In or around 1886, Charles Dawson presented the British Museum with a rather curious find; a Chinese bronze bowl which he claimed to have found at Dover, in Kent. Sadly the precise circumstances of the discovery were never elucidated, though both the artefact and its unusual context were both mirrored by a slightly earlier presentation (in 1885) of a Chinese hu or bronze ritual vessel which was given to the Museum by Henry Willett. Willett claimed to have discovered his vessel “in the Dane John (donjon) at Canterbury”. Unfortunately there are no recorded archaeological investigations within the Medieval ‘Dane John’ of Canterbury in the later decades of the 19th century, so how the bronze was first found, and how Willett came into possession of the artefact, are unlikely to be satisfactorily explained.

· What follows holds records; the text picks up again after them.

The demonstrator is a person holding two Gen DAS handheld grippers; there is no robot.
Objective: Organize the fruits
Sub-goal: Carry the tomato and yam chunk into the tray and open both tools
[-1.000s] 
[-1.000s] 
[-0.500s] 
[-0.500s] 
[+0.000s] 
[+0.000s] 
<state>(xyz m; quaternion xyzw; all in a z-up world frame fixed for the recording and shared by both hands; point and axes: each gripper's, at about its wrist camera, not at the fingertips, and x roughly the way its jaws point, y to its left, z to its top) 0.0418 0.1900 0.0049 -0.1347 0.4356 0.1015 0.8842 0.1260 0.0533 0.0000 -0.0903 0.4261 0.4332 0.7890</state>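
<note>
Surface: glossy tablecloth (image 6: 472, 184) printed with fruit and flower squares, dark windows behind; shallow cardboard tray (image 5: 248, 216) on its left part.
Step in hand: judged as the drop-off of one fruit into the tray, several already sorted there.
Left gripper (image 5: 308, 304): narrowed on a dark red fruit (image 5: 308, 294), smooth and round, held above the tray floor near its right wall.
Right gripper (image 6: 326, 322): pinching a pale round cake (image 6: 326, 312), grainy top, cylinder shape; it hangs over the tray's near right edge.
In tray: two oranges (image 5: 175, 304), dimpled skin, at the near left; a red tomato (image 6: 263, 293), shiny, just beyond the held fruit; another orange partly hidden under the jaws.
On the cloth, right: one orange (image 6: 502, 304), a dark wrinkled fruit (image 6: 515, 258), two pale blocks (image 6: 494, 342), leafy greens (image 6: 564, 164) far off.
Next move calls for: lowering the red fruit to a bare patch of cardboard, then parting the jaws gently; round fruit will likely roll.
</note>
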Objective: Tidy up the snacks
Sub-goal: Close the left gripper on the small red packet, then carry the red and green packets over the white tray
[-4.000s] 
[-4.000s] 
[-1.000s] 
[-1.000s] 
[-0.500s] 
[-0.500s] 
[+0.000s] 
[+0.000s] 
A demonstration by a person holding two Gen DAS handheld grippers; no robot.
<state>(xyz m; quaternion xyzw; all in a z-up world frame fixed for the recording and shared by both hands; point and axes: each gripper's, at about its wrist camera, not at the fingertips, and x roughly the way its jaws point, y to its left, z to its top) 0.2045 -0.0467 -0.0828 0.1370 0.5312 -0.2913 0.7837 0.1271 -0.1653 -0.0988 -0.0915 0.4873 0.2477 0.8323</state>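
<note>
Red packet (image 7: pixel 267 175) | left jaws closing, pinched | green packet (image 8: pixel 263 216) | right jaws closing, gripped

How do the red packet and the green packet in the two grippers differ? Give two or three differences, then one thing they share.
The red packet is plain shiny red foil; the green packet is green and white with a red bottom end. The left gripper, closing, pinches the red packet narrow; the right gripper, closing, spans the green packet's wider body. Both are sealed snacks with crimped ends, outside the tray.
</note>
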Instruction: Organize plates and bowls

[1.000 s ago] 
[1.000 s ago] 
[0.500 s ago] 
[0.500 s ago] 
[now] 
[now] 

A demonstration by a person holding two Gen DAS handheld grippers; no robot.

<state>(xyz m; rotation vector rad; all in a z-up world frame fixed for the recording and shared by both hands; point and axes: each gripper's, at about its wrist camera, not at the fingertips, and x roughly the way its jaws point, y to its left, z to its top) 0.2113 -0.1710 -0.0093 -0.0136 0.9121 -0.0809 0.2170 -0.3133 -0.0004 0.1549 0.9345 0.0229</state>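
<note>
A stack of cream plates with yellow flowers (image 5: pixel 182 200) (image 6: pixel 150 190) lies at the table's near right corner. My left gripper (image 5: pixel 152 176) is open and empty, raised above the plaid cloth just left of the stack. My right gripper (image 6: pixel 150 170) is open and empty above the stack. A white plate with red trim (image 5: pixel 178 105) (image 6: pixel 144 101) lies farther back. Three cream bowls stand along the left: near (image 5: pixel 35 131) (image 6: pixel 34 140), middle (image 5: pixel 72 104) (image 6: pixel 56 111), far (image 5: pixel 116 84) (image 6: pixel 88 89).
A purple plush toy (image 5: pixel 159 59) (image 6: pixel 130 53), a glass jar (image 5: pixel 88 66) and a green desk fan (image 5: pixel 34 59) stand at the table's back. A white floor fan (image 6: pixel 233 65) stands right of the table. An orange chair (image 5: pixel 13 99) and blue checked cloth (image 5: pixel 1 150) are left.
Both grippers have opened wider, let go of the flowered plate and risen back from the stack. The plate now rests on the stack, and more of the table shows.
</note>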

Doubts surrounding the authenticity of Willett’s bronze arise when the various time periods are considered, for the vessel dates from the 4th or 3rd century BC, whilst the influx of Chinese vessels into the Northern European market only occurred after the 17th century AD “when trade with China had brought not only porcelain but textiles and curios of every kind to the west”. The date of Willett’s hu would therefore appear to be at odds with its alleged context, making it somewhat unlikely (though not altogether impossible) that the artefact was found within a medieval feature inside Kentish town.
Dawson’s bowl measures 33 cm in diameter being decorated in the style of the Former (Western) Han Dynasty, which lasted from 206 BC to AD 25. A circular panel in the centre of the dish contains two fish set either side of an inscription which may be translated as “May you have sons and grandsons” . Robert Downes, a metallurgist by training, and William Watson, then assistant keeper of the Department of Oriental Antiquities at the British Museum, examined the bowl in the mid 1950s. Both men were intrigued by the bowl’s surface patination, comprising “a dull olive green…with a rich incrustation…resembling malachite in places” . Watson observed that such patination “certainly looks strange” for a vessel of its supposed date, noting in addition that “the metal has been beaten, which is not the technique usually found in Han dynasty metal vessels” . In conclusion, Watson stated that “I do not, however, think that it is a fake, though it may be a copy of some age made in China”.
Verdict
It is apparent from the way in which Dawson’s bowl had been manufactured, as well as the nature of surface patination, that it is more likely to have been created within the last few hundred years, rather than the two thousand it first appeared. This is not unusual for the art of copying or mimicking early forms of metal and ceramic artefacts, textiles and texts for economic gain has a long and established history in China, certain ‘archaic’ bronze forms having been forged at least from the 11th century AD. The great period of Chinese frauds was, however, between the 16th and early 17th century when there was an huge increase in the manufacture of such artefacts. Dawson’s piece probably fits within such a category.
Although not a clear ‘forgery’, in the sense of having been created specifically to dupe the scientific community, one must ask what a post 16th century Chinese bronze is doing in late 19th Century Dover. The suggestion that it was brought to Kent by an antiquarian collector, seems plausible enough, but the question of Dawson’s complicity to deceive remains. Did he know that this was a relatively modern import, even if he was unaware that it was a 16th or 17th century copy of an ancient piece? Did his enthusiasm to present the piece to the British Museum, outweigh his duty to fully investigate the true nature and provenance of the artefact? Did he attempt to pass it off to the British Museum as a genuine discovery, perhaps in emulation of Henry Willett? Was he alternatively duped by a dealer in antiquities who claimed to have received it from a reliable source somewhere in Dover? This latter suggestion could explain the somewhat vague circumstances of its discovery and context and would, if taken at face value, further imply that Dawson was the innocent victim of an unscrupulous salesperson or dealer in antiquities, rather than the actual instigator of a cynical hoax.